Prompt:
Reproduce the listing below word for word.

Data section:
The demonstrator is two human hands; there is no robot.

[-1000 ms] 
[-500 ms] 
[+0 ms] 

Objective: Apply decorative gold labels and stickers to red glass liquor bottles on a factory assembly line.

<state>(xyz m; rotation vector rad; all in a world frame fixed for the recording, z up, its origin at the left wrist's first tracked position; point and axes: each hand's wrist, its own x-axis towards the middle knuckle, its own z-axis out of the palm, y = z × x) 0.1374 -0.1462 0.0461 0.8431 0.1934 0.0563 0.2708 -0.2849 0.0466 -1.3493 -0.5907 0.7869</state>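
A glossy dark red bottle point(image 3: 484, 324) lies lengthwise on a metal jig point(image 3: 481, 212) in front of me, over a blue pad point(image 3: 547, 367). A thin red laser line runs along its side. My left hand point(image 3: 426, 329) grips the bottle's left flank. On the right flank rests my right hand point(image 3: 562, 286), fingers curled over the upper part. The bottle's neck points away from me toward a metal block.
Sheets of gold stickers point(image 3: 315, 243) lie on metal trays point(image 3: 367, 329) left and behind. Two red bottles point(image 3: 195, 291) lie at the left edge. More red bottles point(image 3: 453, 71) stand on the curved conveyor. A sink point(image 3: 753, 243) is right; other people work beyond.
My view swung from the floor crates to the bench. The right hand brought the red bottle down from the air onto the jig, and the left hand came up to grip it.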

Task response:
The demonstrator is two human hands; there is no robot.

[-1000 ms] 
[-500 ms] 
[+0 ms] 

Objective: Apply decorative gold labels and stickers to red glass liquor bottles on a factory assembly line.

<state>(xyz m; rotation vector rad; all in a world frame fixed for the recording, z up, its origin at the left wrist's first tracked position; point and axes: each hand's wrist, its own x-axis towards the middle knuckle, its own z-axis out of the palm, y = z × x) 0.1374 -0.1462 0.0461 0.8431 0.1934 0.0563 0.2708 -0.2849 0.0466 -1.3493 -0.5907 0.7869</state>
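A glossy dark red bottle point(image 3: 484, 324) lies lengthwise on a metal jig point(image 3: 481, 212) in front of me, over a blue pad point(image 3: 547, 367). A thin red laser line runs along its side. My left hand point(image 3: 426, 329) grips the bottle's left flank. On the right flank rests my right hand point(image 3: 562, 286), fingers curled over the upper part. The bottle's neck points away from me toward a metal block.
Sheets of gold stickers point(image 3: 315, 243) lie on metal trays point(image 3: 367, 329) left and behind. Two red bottles point(image 3: 195, 291) lie at the left edge. More red bottles point(image 3: 453, 71) stand on the curved conveyor. A sink point(image 3: 753, 243) is right; other people work beyond.
My view swung from the floor crates to the bench. The right hand brought the red bottle down from the air onto the jig, and the left hand came up to grip it.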

That completes the output for this exercise.